Un mal de tête en janvier
De ce temps-ci, j'ai l'impression d'être passager du Titanic. La vigie a beau crier que le bateau va heurter un iceberg, le bruit de l'orchestre fait qu'on ignore l'avertissement et nous continuons à fêter.
Chaque soir, Bernard Derome nous annonce de mauvaises nouvelles sur le front de l'économie. Des millions d'Américains perdent leur maison, des banques sont en faillite, les trois grands de l'automobile sont en chute libre et les Bourses reculent constamment. Pourtant, si on observe autour de nous, on semble encore en pleine période de prospérité. Nos journaux annoncent semaine après semaine de nouveaux investissements : ajout de supermarchés, projet de centres commerciaux, nouveaux concessionnaires automobiles, construction d'édifices à bureaux, multiplication des chantiers de construction domiciliaire, etc.

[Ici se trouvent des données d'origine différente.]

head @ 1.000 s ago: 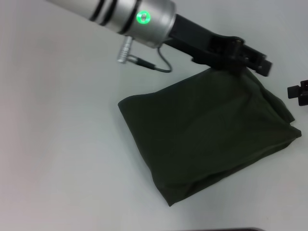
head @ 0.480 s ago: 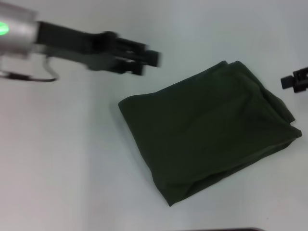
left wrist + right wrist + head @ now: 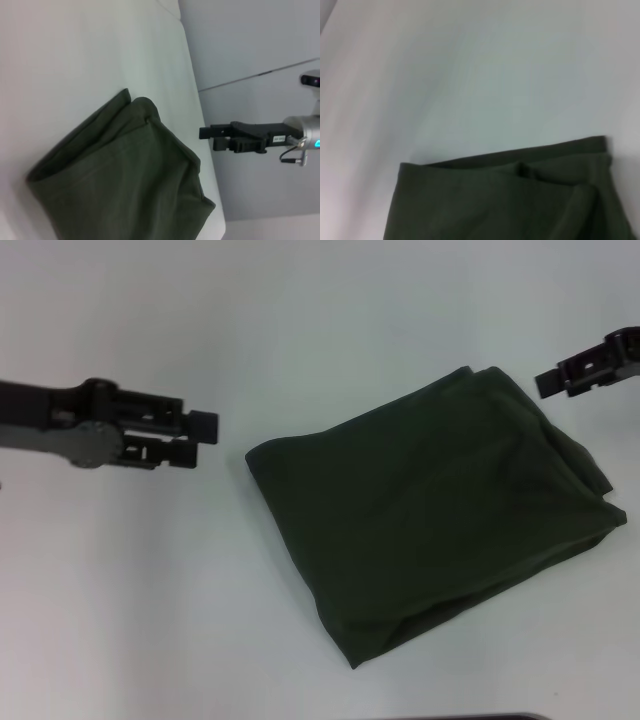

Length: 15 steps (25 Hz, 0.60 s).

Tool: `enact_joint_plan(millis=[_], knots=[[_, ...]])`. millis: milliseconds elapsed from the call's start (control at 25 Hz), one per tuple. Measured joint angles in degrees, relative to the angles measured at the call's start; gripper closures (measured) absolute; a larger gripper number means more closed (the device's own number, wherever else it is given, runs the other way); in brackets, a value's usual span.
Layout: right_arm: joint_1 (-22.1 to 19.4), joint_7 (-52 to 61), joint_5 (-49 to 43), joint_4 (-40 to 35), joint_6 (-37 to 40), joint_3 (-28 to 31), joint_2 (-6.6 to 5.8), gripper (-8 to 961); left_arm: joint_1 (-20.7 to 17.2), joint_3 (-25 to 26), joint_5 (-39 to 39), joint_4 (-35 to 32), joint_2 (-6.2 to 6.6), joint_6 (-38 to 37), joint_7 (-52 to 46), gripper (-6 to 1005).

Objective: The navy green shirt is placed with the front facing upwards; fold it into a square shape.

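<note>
The navy green shirt (image 3: 430,520) lies folded into a rough square on the white table, plain olive side up, with loose layered edges at its right side. The same shirt (image 3: 120,180) fills the lower part of the left wrist view, and its far edge (image 3: 510,200) shows in the right wrist view. My left gripper (image 3: 200,438) hovers open and empty to the left of the shirt, a short gap away from its left corner. My right gripper (image 3: 552,380) hangs just beyond the shirt's far right corner, touching nothing; the left wrist view shows it as well (image 3: 207,138).
The white table (image 3: 150,620) surrounds the shirt on all sides. In the left wrist view the table's edge (image 3: 192,90) runs close behind the shirt, with a grey wall beyond. A dark strip shows at the table's near edge (image 3: 470,717).
My left gripper let go of the shirt's far corner and swung away to the left. The released corner dropped flat. My right gripper rose slightly and came further into view.
</note>
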<state>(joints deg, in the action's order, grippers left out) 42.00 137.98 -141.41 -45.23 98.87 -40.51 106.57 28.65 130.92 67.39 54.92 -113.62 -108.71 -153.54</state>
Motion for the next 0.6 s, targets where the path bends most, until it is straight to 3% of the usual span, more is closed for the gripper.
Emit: enact_joint_plan(millis=[280,600], knots=[[-0.67,-0.12,-1.47,0.57,-1.08,-4.72,1.39,295,-1.44,5.03,0.29,-0.65,-0.08,-0.26,1.6,366],[-1.51,-3.65,-3.85,0.63,-2.61,-5.01,2.31,296,-1.18,5.79,0.15,-1.61,-0.66,0.31,2.25,366]])
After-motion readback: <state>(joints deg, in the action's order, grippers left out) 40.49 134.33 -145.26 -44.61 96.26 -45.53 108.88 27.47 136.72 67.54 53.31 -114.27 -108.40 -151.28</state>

Le mouvement Desjardins publiait pas plus tard qu'en septembre dernier, une étude portant spécifiquement sur la région de Lanaudière. Les économistes de Desjardins affichaient eux aussi un optimisme qui contraste avec l'atmosphère générale véhiculée par les médias. Le document laisse présager un léger ralentissement de la construction résidentielle, mais les prévisions pour 2009 font état d'une croissance de l'emploi de 2,3 % et d'une diminution du taux de chômage autour de 7,9 %. Dans le secteur des services notamment, on fait état de la création de 4600 postes dans les six premiers mois de 2008 en ajoutant que plusieurs éléments laissent entrevoir que ce climat de confiance restera présent en 2009.
Autre signe que tout va bien, le Conseil québécois du commerce de détail vient de faire connaître au public, les résultats d'un sondage sur les intentions de consommation à l'approche de la période des Fêtes. Une majorité de Québécois affirme que le climat économique actuel n'influencera pas les intentions d'achats.
C'est vrai que si on regarde autour de nous, on ne voit guère de signes d'une récession, ni même d'un ralentissement de l'économie. Pourtant, certains signes devraient commencer à nous inquiéter. Ce n'est pas pour rien que les gouvernements fédéral et provincial se sont précipités pour déclencher des élections. Nos gouvernants savent très bien que les nuages s'accumulent et qu'il finira bien par pleuvoir. Vaut mieux se faire réélire maintenant avant que les mauvaises nouvelles traversent la frontière et rejoignent les électeurs.
On peut bien s'en faire accroire, mais tôt ou tard, on finira bien par frapper un iceberg. Il est impossible que nous ne soyons pas affectés prochainement alors que 85 % de nos exportations sont dirigées vers les États-Unis. De plus, la débandade boursière affecte déjà les caisses de retraite, ce qui inévitablement viendra gruger dans les liquidités des entreprises. D'ailleurs, l'impact des mauvais rendements des caisses de retraite affectera également les municipalités qui, à moins de mesures spéciales du gouvernement, finiront par avoir un impact sur les comptes de taxes. Ajoutez à ce portrait le resserrement du crédit et vous avez tous les ingrédients pour ralentir, sinon reculer l'économie.
Profitons du moment présent, car il est fort possible qu'en janvier le remboursement des cartes de crédit soit douloureux. Si vous cherchez à investir dans une entreprise, je vous suggère humblement Tylenol.